Copy each line of the entries beneath that contains the word "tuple".

Data records:
::::::
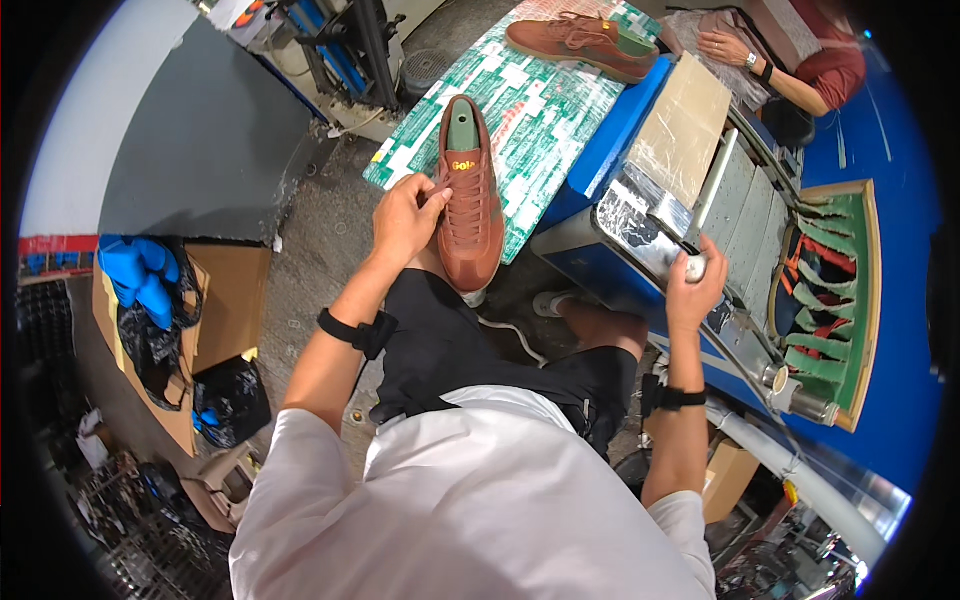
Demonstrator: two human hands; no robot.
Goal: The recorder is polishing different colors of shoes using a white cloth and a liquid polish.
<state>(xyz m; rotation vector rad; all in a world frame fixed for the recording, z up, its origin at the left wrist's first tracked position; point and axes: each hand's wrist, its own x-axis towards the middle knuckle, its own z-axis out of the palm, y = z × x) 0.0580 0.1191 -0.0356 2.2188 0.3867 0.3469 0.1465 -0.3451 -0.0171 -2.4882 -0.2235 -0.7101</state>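
Note:
A brown lace-up shoe (470,215) with a green shoe last (462,128) inside it lies in front of me, its toe toward me and past the near edge of the covered table. My left hand (405,218) is at the shoe's left side, thumb and finger pinched on the shoelace (464,205) near its upper eyelets. Over the metal end of the conveyor at my right, my right hand (697,290) is closed around a small white round thing (695,267); its kind is not clear. A second brown shoe (580,45), also with a green last, lies at the table's far end.
Green-and-white printed sheeting covers the table (540,110). A blue-sided conveyor (745,215) carries a flat cardboard piece (680,130). Beyond it, a co-worker's hand (725,48) shows. A wooden-framed tray (860,300) with green strips stands right; a cardboard box (230,300) with bags stands left.

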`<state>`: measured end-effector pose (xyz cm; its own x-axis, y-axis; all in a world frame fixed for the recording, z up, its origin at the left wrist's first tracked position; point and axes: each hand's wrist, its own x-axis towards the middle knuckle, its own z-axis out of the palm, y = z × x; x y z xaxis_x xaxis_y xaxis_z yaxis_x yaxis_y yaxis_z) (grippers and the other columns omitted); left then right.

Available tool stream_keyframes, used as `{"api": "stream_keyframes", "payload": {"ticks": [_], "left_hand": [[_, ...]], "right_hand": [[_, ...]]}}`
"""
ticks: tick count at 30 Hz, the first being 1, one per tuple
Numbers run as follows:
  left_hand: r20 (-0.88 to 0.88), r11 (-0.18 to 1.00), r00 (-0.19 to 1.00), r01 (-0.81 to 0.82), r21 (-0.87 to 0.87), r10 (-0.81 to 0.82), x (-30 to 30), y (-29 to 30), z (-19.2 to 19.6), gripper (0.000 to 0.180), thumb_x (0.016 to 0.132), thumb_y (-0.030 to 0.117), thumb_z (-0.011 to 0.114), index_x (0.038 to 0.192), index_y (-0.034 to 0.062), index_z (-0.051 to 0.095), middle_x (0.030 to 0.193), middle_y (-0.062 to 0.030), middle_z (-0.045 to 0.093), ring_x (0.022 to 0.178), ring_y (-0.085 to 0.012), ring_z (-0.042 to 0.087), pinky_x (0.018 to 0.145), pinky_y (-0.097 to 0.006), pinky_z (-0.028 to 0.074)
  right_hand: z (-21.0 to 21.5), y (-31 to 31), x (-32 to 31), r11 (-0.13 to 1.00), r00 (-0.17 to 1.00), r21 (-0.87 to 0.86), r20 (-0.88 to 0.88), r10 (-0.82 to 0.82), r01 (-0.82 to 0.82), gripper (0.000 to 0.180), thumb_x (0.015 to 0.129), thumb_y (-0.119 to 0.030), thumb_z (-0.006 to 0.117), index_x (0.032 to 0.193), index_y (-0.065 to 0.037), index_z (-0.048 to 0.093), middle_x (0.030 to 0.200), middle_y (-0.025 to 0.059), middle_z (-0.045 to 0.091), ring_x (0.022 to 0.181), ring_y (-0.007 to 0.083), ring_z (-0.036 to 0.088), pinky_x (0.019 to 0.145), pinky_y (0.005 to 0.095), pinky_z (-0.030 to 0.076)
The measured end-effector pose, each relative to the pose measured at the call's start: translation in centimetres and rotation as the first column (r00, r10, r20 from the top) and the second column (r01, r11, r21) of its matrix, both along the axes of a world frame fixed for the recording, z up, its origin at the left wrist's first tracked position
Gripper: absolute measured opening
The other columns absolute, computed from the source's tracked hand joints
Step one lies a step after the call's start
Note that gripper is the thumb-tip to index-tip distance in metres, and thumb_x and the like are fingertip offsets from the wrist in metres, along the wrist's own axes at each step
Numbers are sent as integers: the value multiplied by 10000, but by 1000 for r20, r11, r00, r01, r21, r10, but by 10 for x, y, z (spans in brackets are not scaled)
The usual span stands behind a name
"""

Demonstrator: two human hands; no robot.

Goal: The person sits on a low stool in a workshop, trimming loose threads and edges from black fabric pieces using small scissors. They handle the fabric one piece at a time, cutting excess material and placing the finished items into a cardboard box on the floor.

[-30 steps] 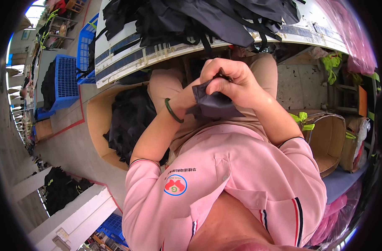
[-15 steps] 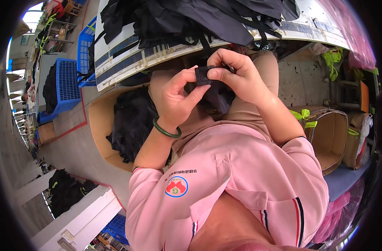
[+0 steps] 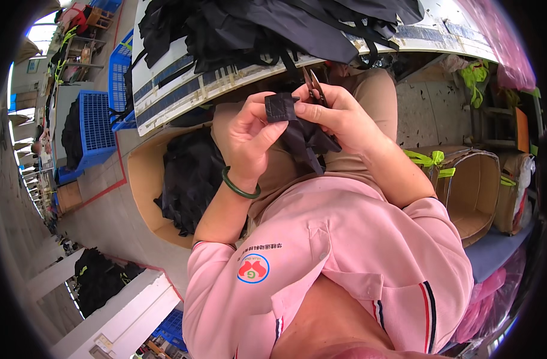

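A small black fabric piece (image 3: 280,107) with trailing black straps (image 3: 309,143) is held over my lap. My left hand (image 3: 249,137) pinches its left edge; a green bangle (image 3: 240,186) sits on that wrist. My right hand (image 3: 336,113) grips the piece's right side and also holds small thread snips (image 3: 315,84), blades pointing up. Both hands are just below the table edge.
A white work table (image 3: 183,90) carries a heap of black fabric and straps (image 3: 255,24). A cardboard box (image 3: 147,179) with black pieces stands at my left. Another open carton (image 3: 471,191) is at my right. Blue crates (image 3: 97,125) lie further left.
The hands went from bunching the dark piece together to spreading it between the fingers. The left hand turned palm-up and the snips now show above the right fingers.
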<state>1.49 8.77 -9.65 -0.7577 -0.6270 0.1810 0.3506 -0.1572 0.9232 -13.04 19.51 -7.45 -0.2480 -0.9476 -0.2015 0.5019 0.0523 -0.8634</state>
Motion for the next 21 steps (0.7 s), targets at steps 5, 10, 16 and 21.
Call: {"api": "stream_keyframes", "payload": {"ticks": [5,10,16,21], "left_hand": [[-11,993,994,111,41,-111,0,-1,3,136,727,-63,608,843,8,600,1048,-126,621,988,-205,605,918,-328,446],[52,984,984,172,-54,-169,6,-8,-1,137,714,-74,604,828,-1,586,1011,-149,635,966,-213,622,907,-344,465],[-62,969,986,-162,-185,153,3,-12,-7,182,733,-102,581,898,-29,607,986,-129,646,966,-215,624,928,-343,457],[-70,927,958,-286,-243,278,-2,-8,-10,187,762,-105,582,934,-36,608,1008,-133,651,974,-195,615,934,-336,447]], "right_hand": [[-26,-4,-8,980,948,-27,248,200,-199,142,836,-162,679,893,-52,610,661,-66,504,507,-3,375,447,169,271],[-24,-3,-13,960,934,9,234,271,-281,132,848,-156,673,881,-46,608,673,-48,523,533,31,446,481,187,335],[-4,14,-11,986,720,-111,-673,-167,124,236,903,-207,628,1004,1,584,840,26,579,774,84,514,705,235,441],[-9,21,14,995,927,64,-364,91,-73,361,860,-353,679,823,-12,566,630,-3,507,578,57,459,504,250,384]]}}
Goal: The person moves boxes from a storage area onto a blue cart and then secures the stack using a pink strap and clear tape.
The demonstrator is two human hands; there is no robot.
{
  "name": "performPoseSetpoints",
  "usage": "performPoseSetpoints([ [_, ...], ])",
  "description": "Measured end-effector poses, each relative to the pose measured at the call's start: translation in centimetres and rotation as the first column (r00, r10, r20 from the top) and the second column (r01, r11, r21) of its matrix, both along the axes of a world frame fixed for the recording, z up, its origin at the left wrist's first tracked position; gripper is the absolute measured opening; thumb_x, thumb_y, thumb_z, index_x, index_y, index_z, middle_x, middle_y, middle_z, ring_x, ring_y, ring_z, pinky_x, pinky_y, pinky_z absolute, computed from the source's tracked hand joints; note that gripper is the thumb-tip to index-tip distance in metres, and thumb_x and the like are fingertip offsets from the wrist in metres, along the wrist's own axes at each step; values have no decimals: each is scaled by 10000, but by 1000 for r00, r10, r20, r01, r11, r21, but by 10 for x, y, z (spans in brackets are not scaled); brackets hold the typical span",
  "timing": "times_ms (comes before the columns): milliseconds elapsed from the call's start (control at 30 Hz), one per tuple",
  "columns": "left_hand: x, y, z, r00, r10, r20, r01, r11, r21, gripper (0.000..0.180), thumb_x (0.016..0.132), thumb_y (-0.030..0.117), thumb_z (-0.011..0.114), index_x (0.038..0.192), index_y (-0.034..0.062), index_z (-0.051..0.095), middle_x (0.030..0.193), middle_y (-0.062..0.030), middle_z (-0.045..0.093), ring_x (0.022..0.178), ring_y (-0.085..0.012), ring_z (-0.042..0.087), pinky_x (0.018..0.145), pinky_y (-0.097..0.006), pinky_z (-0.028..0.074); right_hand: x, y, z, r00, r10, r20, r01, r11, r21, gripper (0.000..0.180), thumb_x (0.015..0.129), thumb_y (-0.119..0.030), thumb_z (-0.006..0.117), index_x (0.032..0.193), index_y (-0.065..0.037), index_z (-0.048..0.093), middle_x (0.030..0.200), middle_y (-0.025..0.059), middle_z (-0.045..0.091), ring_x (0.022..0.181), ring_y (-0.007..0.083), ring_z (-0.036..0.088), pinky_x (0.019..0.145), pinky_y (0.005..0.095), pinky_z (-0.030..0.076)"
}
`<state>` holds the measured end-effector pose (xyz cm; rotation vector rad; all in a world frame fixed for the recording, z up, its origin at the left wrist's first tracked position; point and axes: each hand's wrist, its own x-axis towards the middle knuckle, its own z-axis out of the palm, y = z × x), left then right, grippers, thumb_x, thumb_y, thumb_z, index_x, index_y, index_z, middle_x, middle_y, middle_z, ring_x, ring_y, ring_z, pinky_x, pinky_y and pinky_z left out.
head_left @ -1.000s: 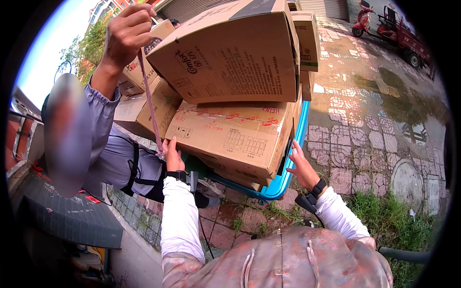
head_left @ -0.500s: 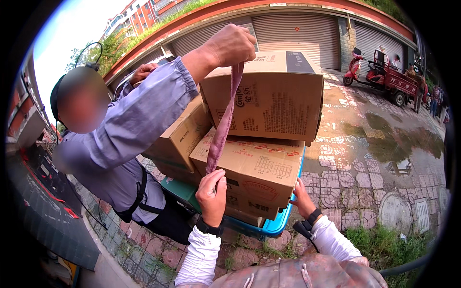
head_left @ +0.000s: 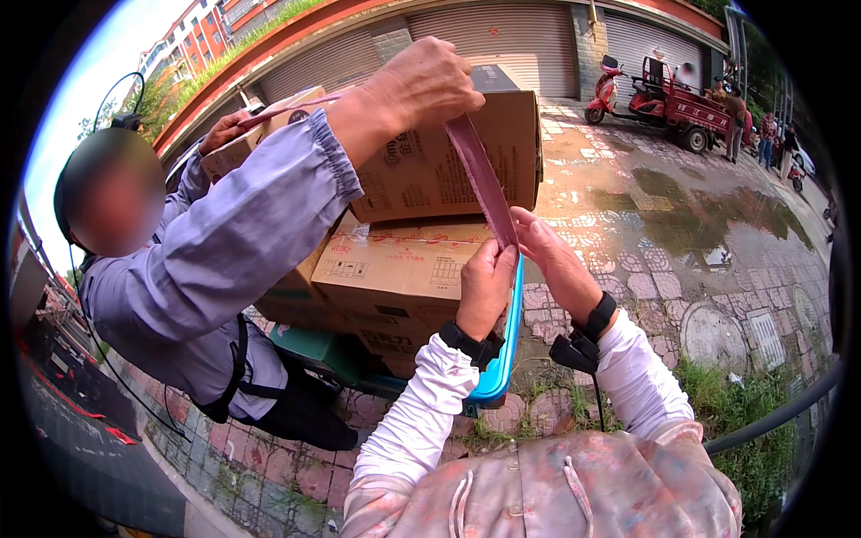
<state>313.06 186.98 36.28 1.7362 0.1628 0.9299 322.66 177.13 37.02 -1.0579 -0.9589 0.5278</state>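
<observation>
A purple-pink cloth strap (head_left: 482, 182) runs taut from a co-worker's raised hand (head_left: 430, 81) down to my hands. My left hand (head_left: 487, 287) is closed, pinching the strap's lower end between thumb and fingers. Beside it my right hand (head_left: 565, 264) has its fingers stretched out, close against the strap's end; whether it touches is hard to tell. Behind the strap stands a large upper cardboard box (head_left: 507, 134), resting on a lower cardboard box (head_left: 386, 278). The co-worker's other hand (head_left: 224, 132), at the far left of the boxes, holds another stretch of strap.
A blue rim (head_left: 493, 381) shows under the boxes, with a green bin (head_left: 309, 354) at left. The co-worker's lilac sleeve (head_left: 260, 224) crosses in front of the stack. Paving with a puddle (head_left: 708, 211) and a red cargo tricycle (head_left: 677, 108) lie at right.
My left hand has moved right and up with the strap's end. My right hand has left the box's right side and come up beside it. The view has shifted right.
</observation>
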Motion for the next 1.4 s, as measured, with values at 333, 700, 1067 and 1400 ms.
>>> performPoseSetpoints([
  [333,-10,18,-41,960,253,-117,-144,810,568,629,817,323,624,1362,136,371,1433,-135,302,1343,-322,227,1078,-509,126,109,-34,123,968,134,-214,-95,978,184,172,948,-222,495,841,-89,496,577,-79,278,475,30,228,401,194,211],
  [700,31,10,-71,643,766,23,-557,446,700,445,731,322,587,1131,128,588,1428,-178,275,1333,-427,162,1045,-627,51,304,36,78,893,-253,373,310,945,-101,261,940,-276,519,786,-71,565,586,-66,434,466,40,336,403,212,281],
  [1067,61,-37,-85,460,880,-117,-753,456,474,530,866,257,360,1361,66,359,1477,-272,56,1369,-418,95,1086,-465,153,311,105,-40,778,-297,553,228,955,191,298,953,-329,454,823,-70,522,666,154,530,632,360,550,548,373,435],
  [1400,74,-42,-98,424,897,-128,-797,436,418,558,876,288,327,1378,45,317,1485,-249,60,1378,-370,115,1091,-420,165,287,133,-92,888,-183,423,122,978,166,254,959,-259,449,836,-55,537,639,133,505,573,312,543,524,359,432],
])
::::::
SOLUTION TO THIS EXERCISE.
ticks: tick count at 30 Hz, the first being 1, one per tuple
  "timing": "times_ms (comes before the columns): milliseconds elapsed from the call's start (control at 30 Hz), one per tuple",

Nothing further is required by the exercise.